Europe faces a crossroads in 2026 with its technology ecosystem. Having spent years emphasizing sovereignty, the continent risks hampering progress by clinging too tightly to narrow definitions of what “European tech” must look like. From my perspective as a serial entrepreneur and founder deeply embedded in Europe’s startup ecosystem, this rigidity is not just a strategic misstep, it’s a collective setback for entrepreneurs, business owners, and Europe’s global ambitions.
Tech sovereignty has been hailed as a solution to Europe’s reliance on foreign infrastructure, but in many ways, it has become a double-edged sword. While sovereignty aims to protect and localize critical infrastructures, it can also inadvertently exclude startups that play by global rules. Let’s dive into why narrow approaches to sovereignty are dangerous, what broader thinking looks like, and what actions forward-thinking founders should prioritize to thrive.
What is the risk of narrow sovereignty?
The concept of narrow sovereignty assumes that startups must fit predefined notions of “European identity” in order to gain trust and support. This inflexible approach draws boundaries that exclude globally ambitious companies, think businesses that actively seek partnerships in the U.S. or Asia or those relocating parts of operations to scale.
- Threats to innovation: European regulations often favor local players but can unintentionally penalize those choosing hybrid models (European headquarters but U.S. expansion).
- Slower scaling: Barriers prevent companies from tapping into larger markets with more potential for growth.
- Investor hesitation: International investors may hesitate when European rules overly restrict engagement with non-EU funding sources.
Policies like GDPR have certainly fostered innovation around data sovereignty, but linking sovereignty strictly to geography rather than ambition limits how far startups can go. This framework overlooks the fact that globally integrated companies can still deeply benefit Europe’s ecosystem. For instance, companies like Datadog, founded by Europeans but operating globally, show how maintaining elements of core European identity can work alongside growth in foreign markets.
What does broader thinking look like?
It’s time for a mindset shift, both at a policy level and within the entrepreneurial community. Broader thinking acknowledges that a startup’s value to Europe and its culture doesn’t vanish when doors are opened to the global market. Instead, such openness adds strength to innovation pipelines by creating competitive advantages.
- Create hybrid business models: Startups should explore keeping their base in Europe while strategically entering high-growth markets without losing their identity.
- Leverage community integration: Tap into the deep networks and expertise unique to the European ecosystem to maintain cultural connections as you scale globally.
- Align on shared goals: Building companies that consider Europe’s priorities for tech sovereignty (like secure hosting or ethical data handling) while achieving global reach.
For example, platforms like Proton demonstrate how European companies can balance global success with EU-driven priorities like security and data privacy.

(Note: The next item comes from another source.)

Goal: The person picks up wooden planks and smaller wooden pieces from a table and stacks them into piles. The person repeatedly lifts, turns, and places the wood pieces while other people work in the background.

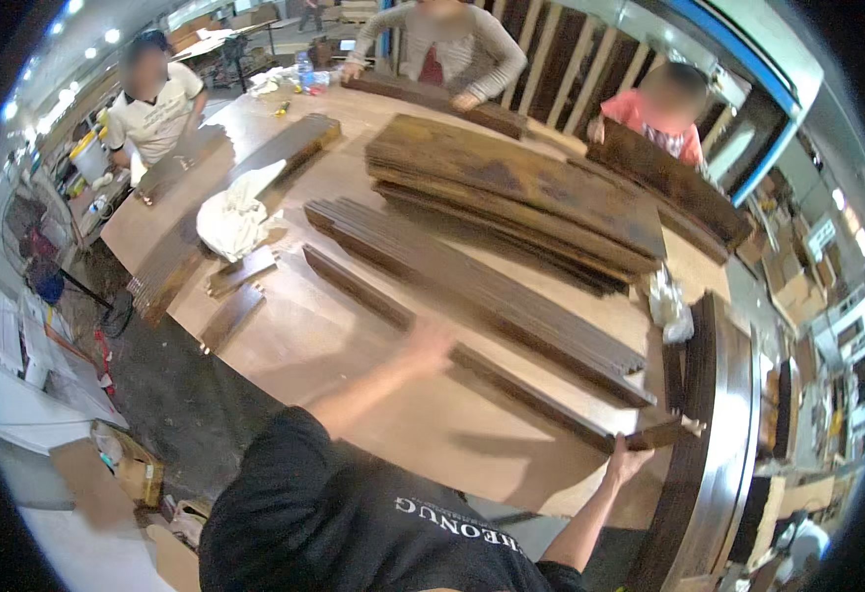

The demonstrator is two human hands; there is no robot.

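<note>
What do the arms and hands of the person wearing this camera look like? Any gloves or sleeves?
A black short-sleeved shirt with white lettering across the front; forearms bare below its sleeves. The left hand, blurred, and the right hand wear no gloves.

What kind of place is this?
It looks like a woodworking or furniture workshop. There's a big worktable, a stack of dark wooden boards on it, and a long brown strip at the person's left hand.
</note>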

It’s proof that embracing broader thinking doesn’t mean compromising values, it strengthens them.
How can founders lead in this change?
As entrepreneurs, we hold power to shape the narrative. This begins by questioning golden rules of sovereignty and reflecting on how our goals integrate, or clash, with systemic structures. Startups must advocate to policymakers and demonstrate the viability of globalizing while remaining steadfast to European roots.

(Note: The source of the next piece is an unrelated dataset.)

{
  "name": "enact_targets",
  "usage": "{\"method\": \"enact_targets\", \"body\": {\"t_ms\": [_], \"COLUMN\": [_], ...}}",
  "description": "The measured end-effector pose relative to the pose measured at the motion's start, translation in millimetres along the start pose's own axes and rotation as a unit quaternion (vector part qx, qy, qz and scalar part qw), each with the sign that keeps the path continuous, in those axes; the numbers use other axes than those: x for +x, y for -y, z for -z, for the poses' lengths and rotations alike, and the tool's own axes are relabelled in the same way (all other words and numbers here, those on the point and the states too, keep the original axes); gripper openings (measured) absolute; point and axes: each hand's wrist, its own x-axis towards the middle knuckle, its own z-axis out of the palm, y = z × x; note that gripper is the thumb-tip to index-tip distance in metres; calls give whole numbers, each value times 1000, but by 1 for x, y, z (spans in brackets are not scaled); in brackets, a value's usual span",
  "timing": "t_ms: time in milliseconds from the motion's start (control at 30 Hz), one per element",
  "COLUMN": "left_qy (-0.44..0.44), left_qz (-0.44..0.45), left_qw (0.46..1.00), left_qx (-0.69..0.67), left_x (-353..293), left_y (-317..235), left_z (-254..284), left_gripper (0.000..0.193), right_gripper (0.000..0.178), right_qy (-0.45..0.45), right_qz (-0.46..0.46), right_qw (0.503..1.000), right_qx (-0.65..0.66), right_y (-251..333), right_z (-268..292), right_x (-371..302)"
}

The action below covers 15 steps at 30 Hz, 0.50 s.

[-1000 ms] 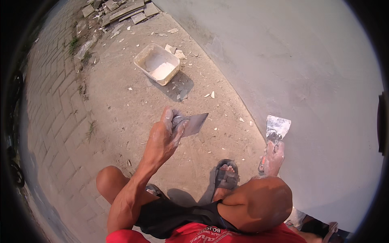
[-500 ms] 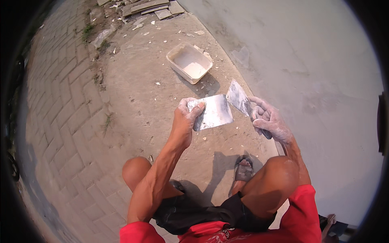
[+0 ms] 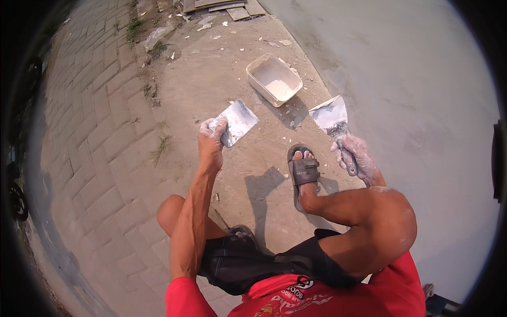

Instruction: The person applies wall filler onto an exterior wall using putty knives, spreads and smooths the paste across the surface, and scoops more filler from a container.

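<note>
My left hand (image 3: 213, 138) grips a flat metal scraper blade (image 3: 241, 121) by its near left edge, thumb on top. White compound and grey smears coat the blade. In my right hand (image 3: 359, 155) is a putty knife (image 3: 331, 113), its dark, speckled handle wrapped by powdery fingers and its wide blade pointing up and away. The two blades are apart. Beyond and between them stands a pale plastic tub (image 3: 274, 79), its inside coated with whitish compound.
A smooth grey wall (image 3: 422, 105) runs along the right. Brick paving (image 3: 105, 158) covers the left. Broken boards (image 3: 227, 6) and white flakes lie at the far end. My sandalled foot (image 3: 305, 171) is on the concrete strip. Another person's hand (image 3: 428, 290) shows at lower right.
My hands have parted: the left blade went left, and the putty knife swung right with its blade turned upward. My right foot stepped forward. The view has shifted, putting the tub further right.
</note>
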Motion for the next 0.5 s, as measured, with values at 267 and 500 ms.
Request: {"method": "enact_targets", "body": {"t_ms": [267, 500], "left_qy": [-28, 3], "left_qz": [-63, -281], "left_qw": [992, 844], "left_qx": [106, 457], "left_x": [3, 79], "left_y": [-19, -42], "left_z": [29, -100], "left_gripper": [27, 24], "right_gripper": [18, 26], "right_qy": [-61, -233], "right_qz": [60, 148], "right_qw": [994, 949], "right_qx": [63, -154], "right_y": [-43, -41], "right_z": [1, 22], "right_x": [85, 192]}}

- Engage with regulators to suggest changes in policy frameworks that allow flexibility in defining tech sovereignty.
- Showcase successful hybrid models. Highlight how operating across borders fuels Europe’s ecosystem with jobs, collaboration, and innovation.
- Support emerging founders and create access points for cross-continent collaboration, reducing the stereotype that success “must be small and local.”
Groups like Calculated Futures often push initiatives connecting global thought leadership with European policies, which is a direct way to disrupt stagnation. Founders should actively participate in such movements to solidify relational ties across geographical divides.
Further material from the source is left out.